Produce as output only the lines below starting at the line with "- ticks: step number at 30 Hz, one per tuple" and continuing through the line with "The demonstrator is", each one exactly as written.

BEGIN

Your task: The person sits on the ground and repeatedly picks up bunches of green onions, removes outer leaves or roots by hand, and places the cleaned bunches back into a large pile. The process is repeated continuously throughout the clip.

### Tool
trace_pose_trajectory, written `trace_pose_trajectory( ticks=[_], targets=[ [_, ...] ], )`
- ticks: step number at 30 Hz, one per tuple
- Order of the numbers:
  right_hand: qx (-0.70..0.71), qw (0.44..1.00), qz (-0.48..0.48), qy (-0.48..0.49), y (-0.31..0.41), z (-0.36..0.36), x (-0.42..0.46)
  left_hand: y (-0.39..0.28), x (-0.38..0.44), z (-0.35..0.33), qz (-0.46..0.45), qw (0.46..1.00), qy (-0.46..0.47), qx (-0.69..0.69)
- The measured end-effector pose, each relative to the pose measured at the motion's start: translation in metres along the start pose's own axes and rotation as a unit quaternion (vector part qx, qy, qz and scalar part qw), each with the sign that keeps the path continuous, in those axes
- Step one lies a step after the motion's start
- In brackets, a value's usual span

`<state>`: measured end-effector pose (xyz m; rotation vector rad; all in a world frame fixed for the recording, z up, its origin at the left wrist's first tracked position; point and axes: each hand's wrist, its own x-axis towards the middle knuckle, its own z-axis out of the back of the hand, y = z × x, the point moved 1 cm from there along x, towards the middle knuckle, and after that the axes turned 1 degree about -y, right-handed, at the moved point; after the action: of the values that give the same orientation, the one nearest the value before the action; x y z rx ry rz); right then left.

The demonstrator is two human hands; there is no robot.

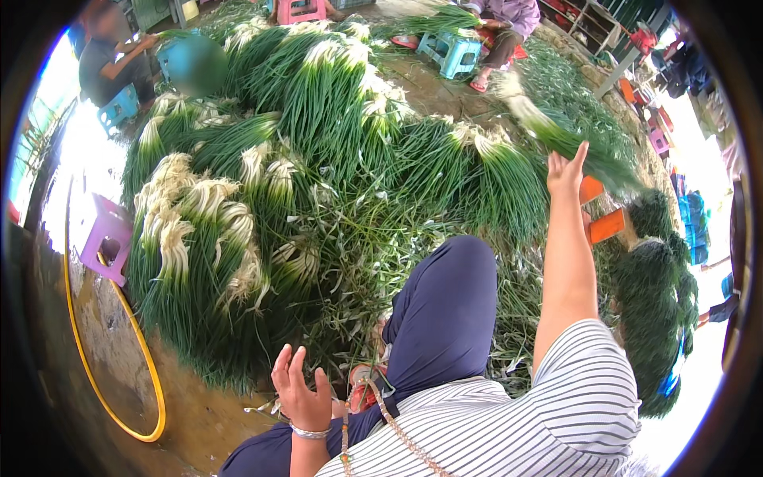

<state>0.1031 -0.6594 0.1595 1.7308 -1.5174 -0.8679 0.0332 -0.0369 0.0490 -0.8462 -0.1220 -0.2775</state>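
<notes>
My right hand (567, 168) is stretched far out to the upper right, at a bunch of green onions (545, 126) that is blurred by motion; the fingers look partly spread, and whether they grip it is unclear. The bunch's white root end points to the upper left. Low in the picture, my left hand (303, 390), with a bracelet at the wrist, is raised with its fingers apart and nothing in it. Heaped green onion bunches (173, 238) lie to its upper left. More bunches (501, 173) lie in a row left of my right hand.
Loose trimmed leaves (381, 262) cover the ground before my knee. A purple plastic stool (108, 238) and a yellow hose (156, 381) are at the left. Orange blocks (607, 226) stand near my right forearm. Two people sit farther off by blue stools (450, 53), beyond large onion piles.
</notes>
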Motion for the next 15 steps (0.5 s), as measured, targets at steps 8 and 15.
trace_pose_trajectory(
  ticks=[8,15],
  targets=[
    [-0.382,0.813,-0.178,0.402,-0.224,-0.043,-0.095,0.016,0.009,0.002,0.029,0.999,-0.015,-0.033],
    [-0.429,0.263,0.022,0.864,-0.376,-0.043,-0.414,0.03,0.006,-0.007,0.096,0.992,0.026,-0.083]
  ],
)
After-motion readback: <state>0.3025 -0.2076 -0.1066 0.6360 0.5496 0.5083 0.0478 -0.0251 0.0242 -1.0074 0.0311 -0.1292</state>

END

**SOLVED PROBLEM:**
- ticks: step number at 30 Hz, one per tuple
- Order of the numbers:
  right_hand: qx (-0.70..0.71), qw (0.44..1.00), qz (-0.48..0.48), qy (-0.48..0.49), y (-0.31..0.41), z (-0.36..0.36), x (-0.42..0.46)
  left_hand: y (-0.39..0.28), x (-0.38..0.44), z (-0.35..0.33), qz (-0.46..0.45), qw (0.46..1.00), qy (-0.46..0.47), qx (-0.69..0.69)
- The measured end-effector pose, each relative to the pose measured at the motion's start: translation in metres along the start pose's own axes and rotation as a unit quaternion (vector part qx, qy, qz and scalar part qw), each with the sign that keeps the path continuous, in those axes
- Step one lies a step after the motion's start
- In brackets, a value's usual span

`<state>`: measured end-effector pose (xyz m; rotation vector rad; all in a world frame fixed for the recording, z up, its origin at the left wrist's first tracked position; point and axes: each hand's wrist, its own x-axis towards the middle knuckle, its own z-axis out of the back of the hand, y = z × x, the point moved 1 cm from there along x, towards the middle knuckle, and after that the axes turned 1 degree about -y, right-handed, at the moved point; after the action: of the values that give the same orientation, the one nearest the value before the action; x y z rx ry rz); right then left.

The demonstrator is two human hands; there is no robot.

Output for the exercise is complete.